YOUR GOAL »
Print the records below exactly. Omit every picture.

(Records drawn from a dataset)
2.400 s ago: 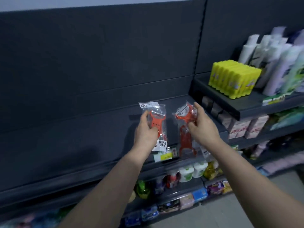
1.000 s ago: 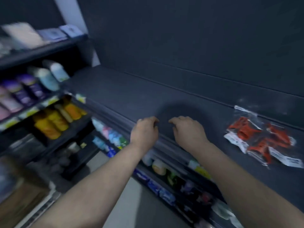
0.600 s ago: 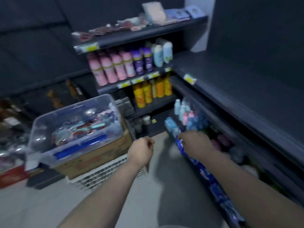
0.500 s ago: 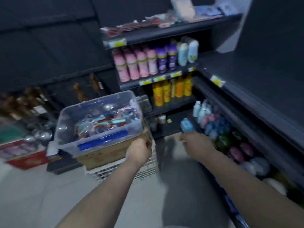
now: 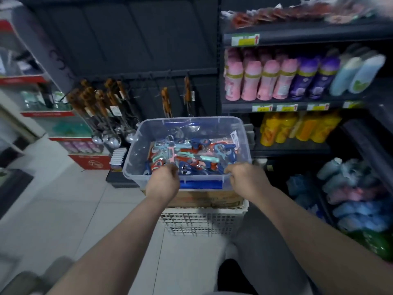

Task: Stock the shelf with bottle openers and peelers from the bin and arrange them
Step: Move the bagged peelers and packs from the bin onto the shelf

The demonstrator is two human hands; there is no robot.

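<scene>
A clear plastic bin (image 5: 136, 137) with a blue latch stands in front of me on a cardboard box (image 5: 208, 198). It holds several bagged bottle openers and peelers (image 5: 191, 156) in blue, red and mint. My left hand (image 5: 162, 183) is at the bin's near rim, fingers curled down over the edge by the packets. At the same rim, further right, my right hand (image 5: 247, 180) has its fingertips at the edge. Neither hand visibly holds anything. The shelf being stocked is out of view.
The box rests on a white lattice crate (image 5: 200, 222) on the tiled floor. Ladles (image 5: 106, 120) hang on hooks behind the bin. Shelves at right carry pink bottles (image 5: 255, 79) and yellow bottles (image 5: 297, 128). A dark shelf edge (image 5: 365, 143) juts in at far right.
I have turned left from the shelf, where the two orange packets were left, to face the bin. Both empty hands came down and forward to its near rim.
</scene>
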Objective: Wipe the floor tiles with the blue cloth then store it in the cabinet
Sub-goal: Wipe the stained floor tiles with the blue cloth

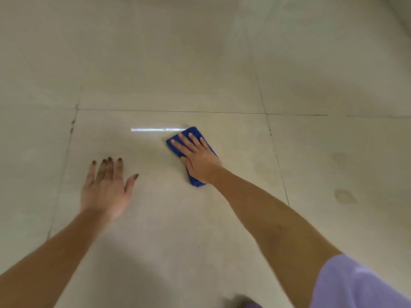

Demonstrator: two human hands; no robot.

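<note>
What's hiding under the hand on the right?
A folded blue cloth lies under the right hand, flat on the tile. Its ends stick out in front and by the wrist. The hand covers its middle, and the tile beneath it cannot be seen.

The cloth (pixel 193 131) lies flat on the big floor tile (pixel 166 218) in the middle, toward its far right part. The right hand (pixel 198 156) is spread flat on top of it, fingers pointing away from the person. The left hand (pixel 106 187) is to the left and nearer the person, well apart from the cloth, with its fingers straight over the same tile. I can't tell whether it touches. A joint (pixel 178 111) runs across beyond the cloth. A mark (pixel 344 196) sits on the next tile to the right.
</note>
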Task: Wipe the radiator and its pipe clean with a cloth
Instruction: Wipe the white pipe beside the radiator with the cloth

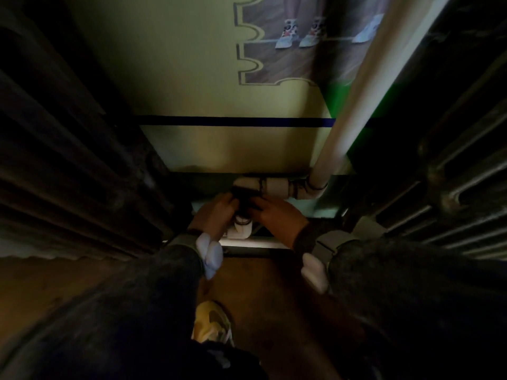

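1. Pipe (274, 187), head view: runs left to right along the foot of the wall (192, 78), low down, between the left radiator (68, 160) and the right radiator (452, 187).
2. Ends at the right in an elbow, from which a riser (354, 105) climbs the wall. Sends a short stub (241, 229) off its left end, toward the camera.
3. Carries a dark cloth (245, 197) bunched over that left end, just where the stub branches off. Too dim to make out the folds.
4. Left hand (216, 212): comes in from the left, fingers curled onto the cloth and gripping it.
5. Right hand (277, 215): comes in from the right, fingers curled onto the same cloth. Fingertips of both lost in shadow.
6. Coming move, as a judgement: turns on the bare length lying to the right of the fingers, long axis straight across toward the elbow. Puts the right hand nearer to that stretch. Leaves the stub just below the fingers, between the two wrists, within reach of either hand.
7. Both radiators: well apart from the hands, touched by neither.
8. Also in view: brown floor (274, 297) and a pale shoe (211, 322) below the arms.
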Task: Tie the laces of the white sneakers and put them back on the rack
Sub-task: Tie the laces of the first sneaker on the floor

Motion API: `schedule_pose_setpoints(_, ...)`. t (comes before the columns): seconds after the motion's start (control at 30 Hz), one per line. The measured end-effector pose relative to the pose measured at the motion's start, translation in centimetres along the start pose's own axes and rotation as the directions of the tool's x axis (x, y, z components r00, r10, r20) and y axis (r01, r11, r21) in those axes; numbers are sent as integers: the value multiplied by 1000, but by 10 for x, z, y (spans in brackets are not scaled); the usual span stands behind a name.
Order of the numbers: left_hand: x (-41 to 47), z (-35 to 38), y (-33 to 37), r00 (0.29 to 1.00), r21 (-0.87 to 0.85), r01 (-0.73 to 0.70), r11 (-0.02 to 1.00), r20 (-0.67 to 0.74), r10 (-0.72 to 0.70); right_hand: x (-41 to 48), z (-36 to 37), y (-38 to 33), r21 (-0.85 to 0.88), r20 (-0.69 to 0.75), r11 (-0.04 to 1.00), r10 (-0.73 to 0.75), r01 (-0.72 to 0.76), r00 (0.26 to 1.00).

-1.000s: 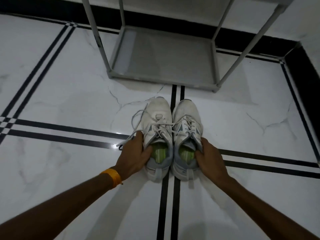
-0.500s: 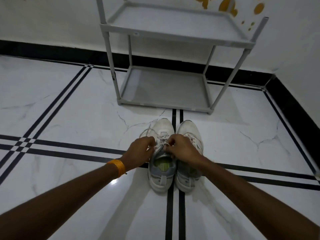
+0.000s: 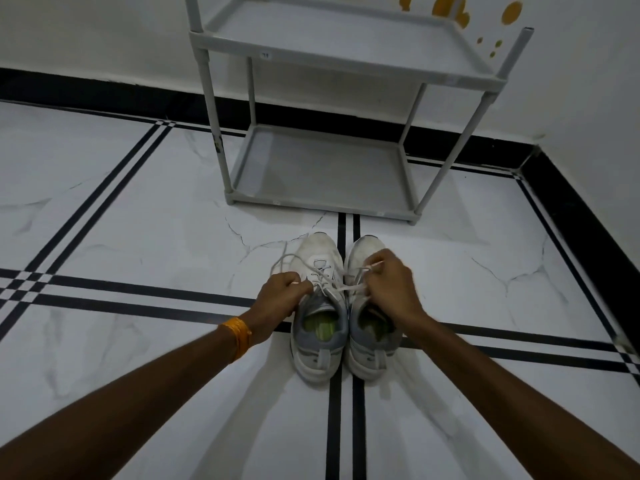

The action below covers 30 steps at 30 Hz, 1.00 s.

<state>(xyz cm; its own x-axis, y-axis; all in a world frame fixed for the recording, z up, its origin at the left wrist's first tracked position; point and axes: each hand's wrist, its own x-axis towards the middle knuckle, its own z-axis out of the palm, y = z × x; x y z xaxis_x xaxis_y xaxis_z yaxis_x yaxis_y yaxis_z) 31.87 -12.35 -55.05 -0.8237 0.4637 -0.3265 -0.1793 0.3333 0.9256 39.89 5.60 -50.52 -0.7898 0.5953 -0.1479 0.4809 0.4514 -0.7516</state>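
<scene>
Two white sneakers stand side by side on the floor, toes toward the rack: the left sneaker (image 3: pixel 320 337) and the right sneaker (image 3: pixel 370 344), both with green insoles. My left hand (image 3: pixel 282 304) grips one lace end at the left sneaker's left side. My right hand (image 3: pixel 393 289) grips the other lace end (image 3: pixel 349 288), pulled taut across to the right, over the right sneaker's tongue. A loose lace loop (image 3: pixel 287 258) lies left of the left toe. The grey rack (image 3: pixel 322 206) stands just beyond the toes.
The rack has two bare shelves, a lower one (image 3: pixel 322 168) near the floor and an upper one (image 3: pixel 346 32). It stands against a white wall with a black skirting (image 3: pixel 104 95). A second wall (image 3: pixel 588 220) closes the right side. White marble floor (image 3: pixel 138 237) spreads to the left.
My hands left the sneakers' heels, came together at the left sneaker's laces, then drew apart with a lace end each. The camera tilted up, showing the rack's upper shelf.
</scene>
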Motion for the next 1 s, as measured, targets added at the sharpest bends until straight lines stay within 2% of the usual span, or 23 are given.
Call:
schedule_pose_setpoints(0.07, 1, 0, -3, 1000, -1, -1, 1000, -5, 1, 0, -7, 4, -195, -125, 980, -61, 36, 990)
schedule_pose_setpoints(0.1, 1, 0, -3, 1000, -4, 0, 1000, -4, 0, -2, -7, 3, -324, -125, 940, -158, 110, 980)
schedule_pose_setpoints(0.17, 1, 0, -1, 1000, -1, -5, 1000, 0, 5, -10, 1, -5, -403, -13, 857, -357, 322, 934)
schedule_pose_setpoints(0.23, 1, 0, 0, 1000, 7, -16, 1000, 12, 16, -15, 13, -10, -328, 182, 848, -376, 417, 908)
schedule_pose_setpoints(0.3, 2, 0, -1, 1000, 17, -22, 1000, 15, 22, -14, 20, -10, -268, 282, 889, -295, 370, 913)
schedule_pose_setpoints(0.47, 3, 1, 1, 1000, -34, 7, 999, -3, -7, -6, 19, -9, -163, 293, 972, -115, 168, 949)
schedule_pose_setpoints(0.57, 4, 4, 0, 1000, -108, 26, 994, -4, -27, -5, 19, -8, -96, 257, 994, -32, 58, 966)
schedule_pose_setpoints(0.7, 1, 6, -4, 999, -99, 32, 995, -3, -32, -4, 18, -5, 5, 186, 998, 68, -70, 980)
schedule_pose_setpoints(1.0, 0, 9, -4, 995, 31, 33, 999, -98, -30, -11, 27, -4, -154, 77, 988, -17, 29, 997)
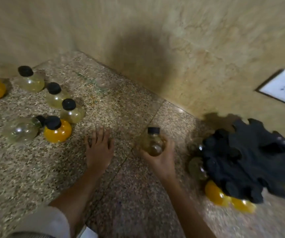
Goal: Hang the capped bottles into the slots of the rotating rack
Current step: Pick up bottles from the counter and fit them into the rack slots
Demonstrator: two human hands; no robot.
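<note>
Black-capped bottle (153, 143) gripped in right hand (162, 157).

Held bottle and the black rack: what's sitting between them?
Nothing but bare speckled stone, in the head view. The right hand grips the bottle, apart from the rack.

Capped bottle (153, 143) in right hand (162, 156)
</note>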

ANSWER BELOW »
2.400 s ago: 
1.000 s ago: 
0.600 s ago: 
0.500 s ago: 
now: 

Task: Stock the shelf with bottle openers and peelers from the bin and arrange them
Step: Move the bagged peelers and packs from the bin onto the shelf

The demonstrator is two human hands; there is no robot.

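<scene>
A clear plastic bin (image 5: 136, 137) with a blue latch stands in front of me on a cardboard box (image 5: 208, 198). It holds several bagged bottle openers and peelers (image 5: 191, 156) in blue, red and mint. My left hand (image 5: 162, 183) is at the bin's near rim, fingers curled down over the edge by the packets. At the same rim, further right, my right hand (image 5: 247, 180) has its fingertips at the edge. Neither hand visibly holds anything. The shelf being stocked is out of view.
The box rests on a white lattice crate (image 5: 200, 222) on the tiled floor. Ladles (image 5: 106, 120) hang on hooks behind the bin. Shelves at right carry pink bottles (image 5: 255, 79) and yellow bottles (image 5: 297, 128). A dark shelf edge (image 5: 365, 143) juts in at far right.
I have turned left from the shelf, where the two orange packets were left, to face the bin. Both empty hands came down and forward to its near rim.
</scene>
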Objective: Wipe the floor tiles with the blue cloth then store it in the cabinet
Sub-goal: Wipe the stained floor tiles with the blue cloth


Demonstrator: two human hands; no robot.

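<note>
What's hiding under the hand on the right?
A folded blue cloth lies under the right hand, flat on the tile. Its ends stick out in front and by the wrist. The hand covers its middle, and the tile beneath it cannot be seen.

The cloth (pixel 193 131) lies flat on the big floor tile (pixel 166 218) in the middle, toward its far right part. The right hand (pixel 198 156) is spread flat on top of it, fingers pointing away from the person. The left hand (pixel 106 187) is to the left and nearer the person, well apart from the cloth, with its fingers straight over the same tile. I can't tell whether it touches. A joint (pixel 178 111) runs across beyond the cloth. A mark (pixel 344 196) sits on the next tile to the right.
</note>
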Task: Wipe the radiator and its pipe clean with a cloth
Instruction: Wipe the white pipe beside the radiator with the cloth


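1. Pipe (274, 187), head view: runs left to right along the foot of the wall (192, 78), low down, between the left radiator (68, 160) and the right radiator (452, 187).
2. Ends at the right in an elbow, from which a riser (354, 105) climbs the wall. Sends a short stub (241, 229) off its left end, toward the camera.
3. Carries a dark cloth (245, 197) bunched over that left end, just where the stub branches off. Too dim to make out the folds.
4. Left hand (216, 212): comes in from the left, fingers curled onto the cloth and gripping it.
5. Right hand (277, 215): comes in from the right, fingers curled onto the same cloth. Fingertips of both lost in shadow.
6. Coming move, as a judgement: turns on the bare length lying to the right of the fingers, long axis straight across toward the elbow. Puts the right hand nearer to that stretch. Leaves the stub just below the fingers, between the two wrists, within reach of either hand.
7. Both radiators: well apart from the hands, touched by neither.
8. Also in view: brown floor (274, 297) and a pale shoe (211, 322) below the arms.
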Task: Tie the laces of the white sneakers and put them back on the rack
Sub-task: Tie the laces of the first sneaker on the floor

Motion API: `schedule_pose_setpoints(_, ...)`. t (comes before the columns): seconds after the motion's start (control at 30 Hz), one per line. The measured end-effector pose relative to the pose measured at the motion's start, translation in centimetres along the start pose's own axes and rotation as the directions of the tool's x axis (x, y, z components r00, r10, r20) and y axis (r01, r11, r21) in those axes; numbers are sent as integers: the value multiplied by 1000, but by 10 for x, z, y (spans in brackets are not scaled); the usual span stands behind a name.
Order of the numbers: left_hand: x (-41 to 47), z (-35 to 38), y (-33 to 37), r00 (0.29 to 1.00), r21 (-0.87 to 0.85), r01 (-0.73 to 0.70), r11 (-0.02 to 1.00), r20 (-0.67 to 0.74), r10 (-0.72 to 0.70); right_hand: x (-41 to 48), z (-36 to 37), y (-38 to 33), r21 (-0.85 to 0.88), r20 (-0.69 to 0.75), r11 (-0.04 to 1.00), r10 (-0.73 to 0.75), r01 (-0.72 to 0.76), r00 (0.26 to 1.00).

-1.000s: 
-0.500s: 
+0.000s: 

The action below covers 30 steps at 30 Hz, 1.00 s.

<state>(xyz cm; its own x-axis, y-axis; all in a world frame fixed for the recording, z up, its origin at the left wrist's first tracked position; point and axes: each hand's wrist, its own x-axis towards the middle knuckle, its own z-axis out of the palm, y = z × x; x y z xaxis_x xaxis_y xaxis_z yaxis_x yaxis_y yaxis_z) 31.87 -12.35 -55.05 -0.8237 0.4637 -0.3265 -0.1793 0.3333 0.9256 39.89 5.60 -50.52 -0.7898 0.5953 -0.1479 0.4809 0.4514 -0.7516</state>
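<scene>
Two white sneakers stand side by side on the floor, toes toward the rack: the left sneaker (image 3: pixel 320 337) and the right sneaker (image 3: pixel 370 344), both with green insoles. My left hand (image 3: pixel 282 304) grips one lace end at the left sneaker's left side. My right hand (image 3: pixel 393 289) grips the other lace end (image 3: pixel 349 288), pulled taut across to the right, over the right sneaker's tongue. A loose lace loop (image 3: pixel 287 258) lies left of the left toe. The grey rack (image 3: pixel 322 206) stands just beyond the toes.
The rack has two bare shelves, a lower one (image 3: pixel 322 168) near the floor and an upper one (image 3: pixel 346 32). It stands against a white wall with a black skirting (image 3: pixel 104 95). A second wall (image 3: pixel 588 220) closes the right side. White marble floor (image 3: pixel 138 237) spreads to the left.
My hands left the sneakers' heels, came together at the left sneaker's laces, then drew apart with a lace end each. The camera tilted up, showing the rack's upper shelf.
</scene>
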Motion for the next 1 s, as measured, targets added at the sharpest bends until straight lines stay within 2% of the usual span, or 23 are given.
Call:
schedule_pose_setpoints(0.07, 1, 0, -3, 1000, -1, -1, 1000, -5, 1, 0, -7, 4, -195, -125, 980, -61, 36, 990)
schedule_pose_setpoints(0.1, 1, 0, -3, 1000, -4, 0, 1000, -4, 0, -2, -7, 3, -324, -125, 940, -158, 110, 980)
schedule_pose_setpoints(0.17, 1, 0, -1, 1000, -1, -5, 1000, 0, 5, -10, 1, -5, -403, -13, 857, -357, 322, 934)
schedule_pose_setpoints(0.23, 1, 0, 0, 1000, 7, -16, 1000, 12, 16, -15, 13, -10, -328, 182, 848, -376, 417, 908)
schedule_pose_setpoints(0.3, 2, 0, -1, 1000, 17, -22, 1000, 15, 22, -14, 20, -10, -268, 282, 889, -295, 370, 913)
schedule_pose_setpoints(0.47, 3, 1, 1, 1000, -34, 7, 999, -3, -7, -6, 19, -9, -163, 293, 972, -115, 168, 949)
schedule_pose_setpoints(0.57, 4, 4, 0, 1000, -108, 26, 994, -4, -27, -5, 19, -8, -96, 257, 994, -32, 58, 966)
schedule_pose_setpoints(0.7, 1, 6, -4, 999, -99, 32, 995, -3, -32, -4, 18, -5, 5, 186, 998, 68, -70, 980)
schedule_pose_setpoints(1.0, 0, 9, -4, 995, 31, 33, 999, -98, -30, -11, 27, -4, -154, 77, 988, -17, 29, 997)
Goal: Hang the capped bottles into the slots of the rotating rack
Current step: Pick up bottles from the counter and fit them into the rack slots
Demonstrator: two human hands; no robot.
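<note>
Black-capped bottle (153, 143) gripped in right hand (162, 157).

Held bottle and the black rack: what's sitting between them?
Nothing but bare speckled stone, in the head view. The right hand grips the bottle, apart from the rack.

Capped bottle (153, 143) in right hand (162, 156)
</note>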

This output has been written out in full.